Further Away than Ever

 I thought things couldn't get any worse with work, how wrong could I be???  I'm now further away than ever from doing what I want to do, and being able to further myself professionally.  All I want to do is the job I was employed to do, but that now seems like it's a pipe dream I guess my title should change as should my title.  I doubt it ever will, but you there's more chance of that happening than me getting back to where I was.  


Something though has taken place, I have recognised a correlation between how unhappy I am in work to how unhappy I am in life.  The further away from doing what I enjoy the most the more unhappy I become.  The fact that work is something that I enjoy doing means that the further that goes beyond the horizon the darker the hole that I'm in becomes.  To be told last week that I'm essentially becoming a glorified admin worker once more is sending me over the edge once again.  I just don't feel that the team manager supports me, they don't like me and thus I'm the piece of shit that they step on, the thing they can play with like a lion with it's prey and essentially not move forward in my career.  I've become once again the person who'll willing help everyone but themselves, the person that holds the ladders to allow others to climb up the career path further than me.  

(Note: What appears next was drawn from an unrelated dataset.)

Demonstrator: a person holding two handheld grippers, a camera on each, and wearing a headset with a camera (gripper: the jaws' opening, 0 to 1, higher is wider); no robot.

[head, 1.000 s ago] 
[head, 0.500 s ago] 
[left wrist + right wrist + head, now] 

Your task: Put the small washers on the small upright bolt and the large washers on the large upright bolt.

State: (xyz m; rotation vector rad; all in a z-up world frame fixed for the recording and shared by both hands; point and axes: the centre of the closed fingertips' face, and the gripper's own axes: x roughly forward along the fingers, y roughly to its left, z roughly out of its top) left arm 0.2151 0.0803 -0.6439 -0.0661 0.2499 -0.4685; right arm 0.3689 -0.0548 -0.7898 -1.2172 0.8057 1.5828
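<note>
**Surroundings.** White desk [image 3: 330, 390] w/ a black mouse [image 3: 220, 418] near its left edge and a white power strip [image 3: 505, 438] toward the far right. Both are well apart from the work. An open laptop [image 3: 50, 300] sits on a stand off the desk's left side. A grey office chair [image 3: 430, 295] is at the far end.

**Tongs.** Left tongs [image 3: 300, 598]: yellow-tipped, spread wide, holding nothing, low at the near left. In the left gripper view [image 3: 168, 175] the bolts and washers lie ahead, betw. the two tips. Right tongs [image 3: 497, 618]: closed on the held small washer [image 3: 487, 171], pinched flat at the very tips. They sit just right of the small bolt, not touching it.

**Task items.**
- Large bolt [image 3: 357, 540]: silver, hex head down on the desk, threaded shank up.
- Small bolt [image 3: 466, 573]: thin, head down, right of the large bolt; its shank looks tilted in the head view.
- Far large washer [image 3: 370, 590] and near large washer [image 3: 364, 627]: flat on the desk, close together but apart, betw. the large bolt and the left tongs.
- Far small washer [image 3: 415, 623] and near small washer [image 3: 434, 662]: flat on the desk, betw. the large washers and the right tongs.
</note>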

This is a position I've been in before, at other points in my life I've happily allowed this to happen as I've been comfortable with this and been happy with what I've been doing.  However, now that I see things repeating and being unhappy with work it's not something I'm happy about.  I know I'm not the best, I know I'm not going to progress, but to not even feel the support to aid you to get to that point is desperate.  I've got leave coming up, and that two weeks should have been about resting and trying to relax and enjoy myself, to enjoy the fact that I've a birthday in that break, however it's going to be spent miserable, depressed and contemplating my future.  I'm not looking forward to the break any more.  

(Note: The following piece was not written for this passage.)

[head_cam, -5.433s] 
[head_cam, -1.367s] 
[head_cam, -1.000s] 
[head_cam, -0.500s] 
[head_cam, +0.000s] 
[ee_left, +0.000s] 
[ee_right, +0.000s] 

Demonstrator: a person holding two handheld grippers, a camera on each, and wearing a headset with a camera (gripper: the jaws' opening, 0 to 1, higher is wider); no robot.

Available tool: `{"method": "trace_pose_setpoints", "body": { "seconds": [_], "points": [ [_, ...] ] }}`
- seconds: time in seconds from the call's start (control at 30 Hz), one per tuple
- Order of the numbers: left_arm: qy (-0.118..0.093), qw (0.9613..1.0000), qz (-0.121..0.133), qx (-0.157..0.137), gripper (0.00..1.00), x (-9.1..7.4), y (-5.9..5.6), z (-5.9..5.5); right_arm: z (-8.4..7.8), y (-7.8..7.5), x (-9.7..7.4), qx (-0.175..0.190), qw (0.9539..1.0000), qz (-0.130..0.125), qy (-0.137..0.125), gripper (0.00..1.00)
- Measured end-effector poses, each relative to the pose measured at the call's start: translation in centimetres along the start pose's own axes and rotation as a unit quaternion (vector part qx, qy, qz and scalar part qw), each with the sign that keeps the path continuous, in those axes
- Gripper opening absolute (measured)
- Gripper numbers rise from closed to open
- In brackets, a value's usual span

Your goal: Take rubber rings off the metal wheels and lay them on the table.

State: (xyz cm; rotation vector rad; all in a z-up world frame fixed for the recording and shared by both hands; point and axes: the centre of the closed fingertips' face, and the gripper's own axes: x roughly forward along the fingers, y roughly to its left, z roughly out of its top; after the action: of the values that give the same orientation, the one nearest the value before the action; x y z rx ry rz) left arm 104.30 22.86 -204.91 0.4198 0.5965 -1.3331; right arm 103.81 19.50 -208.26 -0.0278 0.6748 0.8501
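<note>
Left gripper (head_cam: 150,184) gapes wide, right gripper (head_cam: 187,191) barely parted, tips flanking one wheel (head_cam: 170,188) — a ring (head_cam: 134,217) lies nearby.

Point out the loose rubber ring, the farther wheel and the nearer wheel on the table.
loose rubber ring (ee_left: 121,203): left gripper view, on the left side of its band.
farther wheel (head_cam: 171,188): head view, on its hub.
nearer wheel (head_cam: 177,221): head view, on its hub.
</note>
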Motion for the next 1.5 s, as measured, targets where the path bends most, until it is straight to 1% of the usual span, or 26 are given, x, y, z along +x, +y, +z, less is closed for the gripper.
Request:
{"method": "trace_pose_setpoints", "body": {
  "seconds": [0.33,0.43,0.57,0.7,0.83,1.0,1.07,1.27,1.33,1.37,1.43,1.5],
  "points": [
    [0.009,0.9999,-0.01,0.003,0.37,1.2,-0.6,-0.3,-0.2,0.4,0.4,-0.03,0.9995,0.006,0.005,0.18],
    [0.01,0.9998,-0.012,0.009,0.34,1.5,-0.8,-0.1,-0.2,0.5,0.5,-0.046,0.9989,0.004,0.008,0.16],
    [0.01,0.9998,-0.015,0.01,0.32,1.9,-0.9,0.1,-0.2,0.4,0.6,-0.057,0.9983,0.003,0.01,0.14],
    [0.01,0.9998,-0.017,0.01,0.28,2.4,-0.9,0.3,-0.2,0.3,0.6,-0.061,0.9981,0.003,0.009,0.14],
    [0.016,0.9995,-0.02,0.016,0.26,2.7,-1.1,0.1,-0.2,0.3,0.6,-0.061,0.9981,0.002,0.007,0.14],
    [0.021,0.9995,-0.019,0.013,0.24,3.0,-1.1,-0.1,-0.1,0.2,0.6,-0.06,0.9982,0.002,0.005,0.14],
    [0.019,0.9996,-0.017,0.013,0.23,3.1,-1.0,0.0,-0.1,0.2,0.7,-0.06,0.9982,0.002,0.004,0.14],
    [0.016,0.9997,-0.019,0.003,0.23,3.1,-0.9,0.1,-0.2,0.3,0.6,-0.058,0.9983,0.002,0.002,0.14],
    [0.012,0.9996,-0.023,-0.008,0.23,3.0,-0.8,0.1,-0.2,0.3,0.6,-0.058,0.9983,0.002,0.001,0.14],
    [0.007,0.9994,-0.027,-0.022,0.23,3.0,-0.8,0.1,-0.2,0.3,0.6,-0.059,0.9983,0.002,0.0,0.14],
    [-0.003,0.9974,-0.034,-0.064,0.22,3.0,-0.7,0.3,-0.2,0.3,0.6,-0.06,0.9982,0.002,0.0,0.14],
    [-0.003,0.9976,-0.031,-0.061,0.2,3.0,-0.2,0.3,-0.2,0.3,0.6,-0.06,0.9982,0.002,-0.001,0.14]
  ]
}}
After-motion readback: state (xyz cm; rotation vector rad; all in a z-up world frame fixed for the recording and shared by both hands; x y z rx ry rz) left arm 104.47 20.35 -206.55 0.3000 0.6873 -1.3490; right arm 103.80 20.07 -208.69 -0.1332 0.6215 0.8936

What can I do to change things?  I'm not sure to be honest.  I've tried so many different things of late to change my mood to change what's going on in work, but nothing has altered this.  

 

At this point I should point out that some aspects of work is fine and I have no issues with it, but and it's a huge but, that part of work doesn't involve the work "team" or that's "team's" manager.  Everything connected to the team is causing so much aghast right now that it's painful.  I am struggling with this both mentally and emotionally and don't have anyone to talk to about it, I'm speaking to a councilor but we've hardly had chance to discuss this and it's awfully difficult to do so using What's App, which I am finding I hate more and more.  I want to get rid of the darn thing, but I'm in so many groups that it's really hard to do so.  I could exit the groups I guess, but I'm sure that that may be frowned upon.  I don't care to be honest.

 

More and more I'm disengaging with the "team" and can see the end game coming and I find myself trying to think of ways of advancing it closer.  It's no way to be thinking is it, but it's what I'm doing.  I guess it's a form of self harm, without actually physically attacking myself.  I've not resorted back to doing that yet, but I have felt my mood slip to points where in the past I have considered that and have gone through with that.  I'm slightly better off right now, but not much better if I'm being truthful.